I've spent all of my 19 years in Pittsburgh, PA, the same city Mr. Rogers called home. The man was an icon in this city, beloved by anybody who had the capacity to do so. He was a man renowned for his charity work, for his love of children, for all those things we hear about now. But we were blessed because he did all of that *here*, in our city. He's been called a national treasure, and that is certainly true. But he was also a treasure that this city was proud beyond words to call their own.

I spent some time yesterday on the websites that the local news stations run. The story of his passing was leading on all of them. All of them. Ahead of things like the terror alert level being reduced. I saw it was front page news on the national news websites, but it wasn't anywhere near the lead.

On one website, they had set up a discussion board for people to talk about Mr. Rogers. And there was just page after page after page after page of Pittsburghers saying how happy they were to have had him as a part of their childhood. Stories of people seeing him at Giant Eagle (local supermarket chain) and the like. Mr. Rogers was probably more widely watched in this town than Sesame Street was. Which is odd because he came on right afterwards. Or before. I can't rememeber now, but it may have actually been before AND after. I can almost hear the WQED guy saying "Funding for Mr. Rogers' Neighborhood provided in part by Giant Eagle, something else, and viewers like you," right before he came on.

famous IMed me yesterday to talk about an LJ post I had written about him, and in the course of that conversation, I mentioned some of my favorite things about his show. Like trying to guess what color his sweater would be that day, or how it was SO COOL that he had a traffic light in his house. Or how whenever he'd go to some factory to show us how they made crayons or some such, they'd show the camera panning through that little model town. And I wanted one of those little model towns so badly.

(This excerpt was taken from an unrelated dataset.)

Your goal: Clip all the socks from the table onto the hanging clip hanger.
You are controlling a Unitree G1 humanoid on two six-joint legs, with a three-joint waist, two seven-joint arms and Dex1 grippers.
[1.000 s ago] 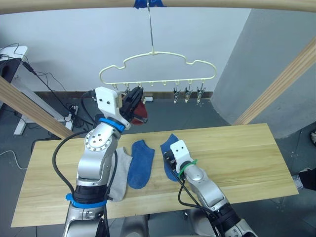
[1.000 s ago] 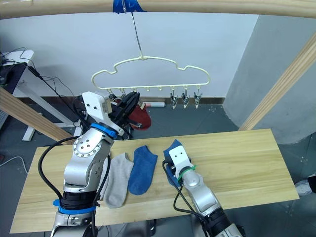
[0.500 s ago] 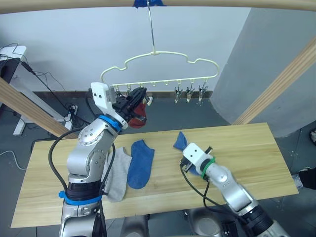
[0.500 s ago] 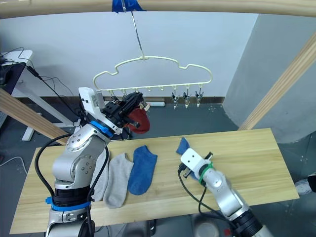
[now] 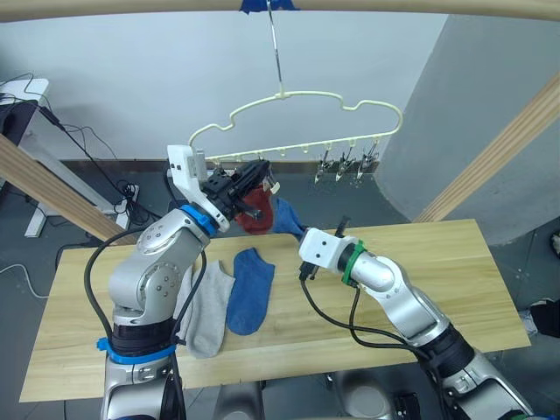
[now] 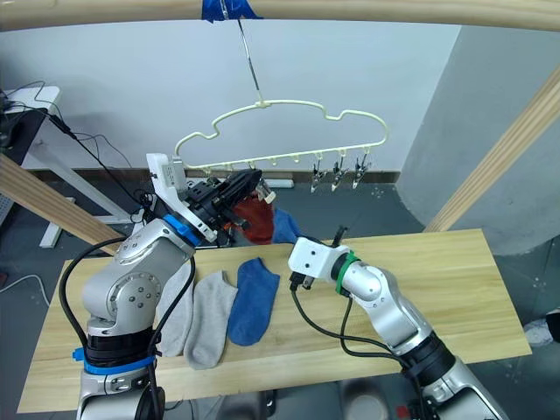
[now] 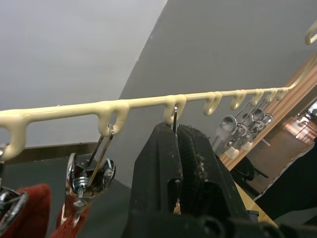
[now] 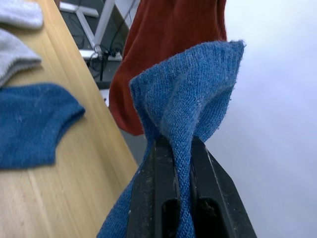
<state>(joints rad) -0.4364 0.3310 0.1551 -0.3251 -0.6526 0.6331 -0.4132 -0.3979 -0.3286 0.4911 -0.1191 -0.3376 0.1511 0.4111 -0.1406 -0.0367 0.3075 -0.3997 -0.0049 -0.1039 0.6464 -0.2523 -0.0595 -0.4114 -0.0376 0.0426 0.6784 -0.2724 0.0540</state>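
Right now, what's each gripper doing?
Left gripper: shut on a clip of the clip hanger.
Right gripper: shut on a blue sock.

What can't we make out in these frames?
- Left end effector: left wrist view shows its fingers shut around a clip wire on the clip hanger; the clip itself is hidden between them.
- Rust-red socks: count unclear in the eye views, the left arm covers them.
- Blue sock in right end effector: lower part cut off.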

Mr. Rogers was a huge part of my early childhood. Being at the age where my entire childhood is finally coming to a complete close and I'm being thrust into the world of adulthood (I maintain that my childhood "officially" ended when I graduated high school), his passing has that added effect of being just one more sign that I'm not a kid anymore. For some who have made that realization years ago, they lost a reminder of their childhood...but this is almost sort of the capstone on my childhood. The man who was one of my favorites to watch on TV when I was little is now gone, much as my childhood is now all but gone.